Task statement — Only the lines below between the ones containing "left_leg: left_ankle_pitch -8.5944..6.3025" and "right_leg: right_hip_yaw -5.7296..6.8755", inclusive, are to be reproduced, each exactly as it stands.

The data —
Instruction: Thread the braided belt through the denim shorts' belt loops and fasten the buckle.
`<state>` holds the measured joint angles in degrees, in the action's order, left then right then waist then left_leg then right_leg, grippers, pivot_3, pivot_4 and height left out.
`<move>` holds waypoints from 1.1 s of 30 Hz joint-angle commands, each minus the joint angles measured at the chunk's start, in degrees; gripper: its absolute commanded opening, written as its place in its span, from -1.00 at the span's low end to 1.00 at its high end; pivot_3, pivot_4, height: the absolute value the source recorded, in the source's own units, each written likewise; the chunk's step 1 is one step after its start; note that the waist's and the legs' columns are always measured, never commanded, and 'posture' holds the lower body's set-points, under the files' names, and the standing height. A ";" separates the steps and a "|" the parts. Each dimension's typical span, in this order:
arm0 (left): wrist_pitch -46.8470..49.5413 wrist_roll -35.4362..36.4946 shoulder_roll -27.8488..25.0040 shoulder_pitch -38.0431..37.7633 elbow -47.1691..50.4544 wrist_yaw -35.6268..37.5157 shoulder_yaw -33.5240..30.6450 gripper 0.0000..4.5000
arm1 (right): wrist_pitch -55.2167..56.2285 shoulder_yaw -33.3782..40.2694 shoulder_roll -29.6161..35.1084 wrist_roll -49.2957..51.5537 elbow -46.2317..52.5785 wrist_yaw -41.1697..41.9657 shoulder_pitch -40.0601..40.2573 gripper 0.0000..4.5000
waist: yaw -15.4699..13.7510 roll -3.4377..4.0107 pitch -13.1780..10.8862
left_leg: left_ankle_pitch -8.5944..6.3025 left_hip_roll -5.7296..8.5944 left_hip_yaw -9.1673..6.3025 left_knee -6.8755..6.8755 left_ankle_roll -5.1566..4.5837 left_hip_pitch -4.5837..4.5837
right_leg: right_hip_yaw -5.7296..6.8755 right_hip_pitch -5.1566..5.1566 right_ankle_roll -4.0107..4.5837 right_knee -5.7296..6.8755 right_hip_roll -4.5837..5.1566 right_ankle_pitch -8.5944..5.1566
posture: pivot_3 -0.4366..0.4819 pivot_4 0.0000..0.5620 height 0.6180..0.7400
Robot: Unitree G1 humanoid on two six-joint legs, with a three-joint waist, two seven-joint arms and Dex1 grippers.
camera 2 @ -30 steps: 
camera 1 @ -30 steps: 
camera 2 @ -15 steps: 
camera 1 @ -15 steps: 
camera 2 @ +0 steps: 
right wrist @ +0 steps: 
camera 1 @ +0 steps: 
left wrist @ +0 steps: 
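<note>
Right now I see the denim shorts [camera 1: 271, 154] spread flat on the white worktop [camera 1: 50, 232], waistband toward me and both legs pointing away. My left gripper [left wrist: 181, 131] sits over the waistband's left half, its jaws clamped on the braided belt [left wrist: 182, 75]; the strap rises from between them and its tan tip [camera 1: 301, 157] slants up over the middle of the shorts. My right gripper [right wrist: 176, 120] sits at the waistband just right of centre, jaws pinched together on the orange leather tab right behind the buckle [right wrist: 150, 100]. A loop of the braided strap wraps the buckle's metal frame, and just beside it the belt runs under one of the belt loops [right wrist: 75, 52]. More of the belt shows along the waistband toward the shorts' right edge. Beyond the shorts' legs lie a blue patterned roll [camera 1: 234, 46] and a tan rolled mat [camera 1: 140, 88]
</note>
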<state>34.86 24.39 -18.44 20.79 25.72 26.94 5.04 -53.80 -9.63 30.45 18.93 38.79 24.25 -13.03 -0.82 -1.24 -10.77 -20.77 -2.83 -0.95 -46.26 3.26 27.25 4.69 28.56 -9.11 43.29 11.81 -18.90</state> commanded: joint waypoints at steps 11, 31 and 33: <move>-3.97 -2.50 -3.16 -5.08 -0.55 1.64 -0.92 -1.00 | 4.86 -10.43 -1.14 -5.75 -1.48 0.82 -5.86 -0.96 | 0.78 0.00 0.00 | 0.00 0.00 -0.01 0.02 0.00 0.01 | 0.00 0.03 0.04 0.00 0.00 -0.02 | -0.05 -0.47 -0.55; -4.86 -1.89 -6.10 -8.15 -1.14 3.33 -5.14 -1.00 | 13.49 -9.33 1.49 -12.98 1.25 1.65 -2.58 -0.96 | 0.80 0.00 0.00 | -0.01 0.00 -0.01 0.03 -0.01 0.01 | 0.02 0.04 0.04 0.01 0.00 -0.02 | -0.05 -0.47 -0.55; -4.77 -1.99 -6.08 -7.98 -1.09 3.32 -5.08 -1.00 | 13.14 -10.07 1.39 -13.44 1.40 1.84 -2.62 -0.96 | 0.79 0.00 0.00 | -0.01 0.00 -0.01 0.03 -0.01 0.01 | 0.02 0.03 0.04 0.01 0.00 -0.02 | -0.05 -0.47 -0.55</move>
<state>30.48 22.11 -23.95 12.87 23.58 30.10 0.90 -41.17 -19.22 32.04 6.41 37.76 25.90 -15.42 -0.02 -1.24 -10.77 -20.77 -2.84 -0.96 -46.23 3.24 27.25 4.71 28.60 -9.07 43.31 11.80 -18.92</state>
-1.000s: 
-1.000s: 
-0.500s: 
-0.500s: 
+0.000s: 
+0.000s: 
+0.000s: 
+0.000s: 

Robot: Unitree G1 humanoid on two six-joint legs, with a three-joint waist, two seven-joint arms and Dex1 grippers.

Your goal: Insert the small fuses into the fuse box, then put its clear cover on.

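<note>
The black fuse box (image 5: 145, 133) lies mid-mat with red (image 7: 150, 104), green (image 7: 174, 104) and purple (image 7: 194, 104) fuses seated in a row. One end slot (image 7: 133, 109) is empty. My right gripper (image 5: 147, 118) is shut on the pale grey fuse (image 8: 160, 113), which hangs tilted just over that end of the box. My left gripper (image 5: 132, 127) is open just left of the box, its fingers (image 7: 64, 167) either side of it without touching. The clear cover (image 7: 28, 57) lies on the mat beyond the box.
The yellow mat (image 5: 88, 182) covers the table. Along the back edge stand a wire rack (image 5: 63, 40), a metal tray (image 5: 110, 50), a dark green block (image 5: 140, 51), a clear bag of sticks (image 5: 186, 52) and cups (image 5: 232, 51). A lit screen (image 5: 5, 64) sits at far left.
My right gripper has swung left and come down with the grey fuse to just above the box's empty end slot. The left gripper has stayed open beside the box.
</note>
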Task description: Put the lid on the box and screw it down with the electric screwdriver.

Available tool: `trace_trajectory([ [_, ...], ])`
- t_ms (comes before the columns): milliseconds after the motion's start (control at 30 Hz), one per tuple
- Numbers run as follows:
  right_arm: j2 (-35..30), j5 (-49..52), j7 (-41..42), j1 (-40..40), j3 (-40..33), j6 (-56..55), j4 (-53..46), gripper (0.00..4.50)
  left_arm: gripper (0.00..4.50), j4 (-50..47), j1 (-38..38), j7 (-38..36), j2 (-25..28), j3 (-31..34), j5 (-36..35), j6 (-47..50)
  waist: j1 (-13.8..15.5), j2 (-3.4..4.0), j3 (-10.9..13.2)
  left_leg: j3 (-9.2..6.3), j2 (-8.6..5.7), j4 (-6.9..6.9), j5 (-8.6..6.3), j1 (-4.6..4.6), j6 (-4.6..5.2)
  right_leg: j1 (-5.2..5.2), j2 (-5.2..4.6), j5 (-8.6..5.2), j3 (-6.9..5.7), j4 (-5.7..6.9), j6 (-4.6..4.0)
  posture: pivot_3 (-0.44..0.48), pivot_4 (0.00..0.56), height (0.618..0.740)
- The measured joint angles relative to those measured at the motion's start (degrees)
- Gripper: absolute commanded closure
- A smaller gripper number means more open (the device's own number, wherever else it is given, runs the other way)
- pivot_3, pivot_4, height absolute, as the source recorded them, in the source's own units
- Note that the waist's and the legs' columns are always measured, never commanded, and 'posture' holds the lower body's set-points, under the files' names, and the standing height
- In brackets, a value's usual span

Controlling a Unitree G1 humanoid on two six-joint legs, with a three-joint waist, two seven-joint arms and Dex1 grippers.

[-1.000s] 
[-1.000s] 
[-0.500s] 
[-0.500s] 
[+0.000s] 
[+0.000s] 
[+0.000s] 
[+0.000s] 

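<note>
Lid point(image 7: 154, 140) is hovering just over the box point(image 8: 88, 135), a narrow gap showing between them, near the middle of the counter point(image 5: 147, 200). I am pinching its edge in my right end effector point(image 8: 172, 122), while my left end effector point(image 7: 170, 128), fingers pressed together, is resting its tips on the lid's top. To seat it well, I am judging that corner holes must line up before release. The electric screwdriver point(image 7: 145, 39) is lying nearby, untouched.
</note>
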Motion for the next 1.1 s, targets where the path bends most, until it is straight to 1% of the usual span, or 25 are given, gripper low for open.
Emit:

Exercise answer —
left_leg: left_ankle_pitch -8.5944..6.3025 left_hip_roll -5.7296..8.5944 left_hip_yaw -9.1673..6.3025 left_knee -6.8755..6.8755 left_ankle_roll -5.1566..4.5837 left_hip_pitch -4.5837..4.5837
right_leg: right_hip_yaw -5.7296..6.8755 right_hip_pitch -5.1566..5.1566 right_ankle_roll -4.0107..4.5837 right_knee -5.7296..6.8755 right_hip_roll -4.5837..5.1566 right_ankle_pitch -8.5944..5.1566

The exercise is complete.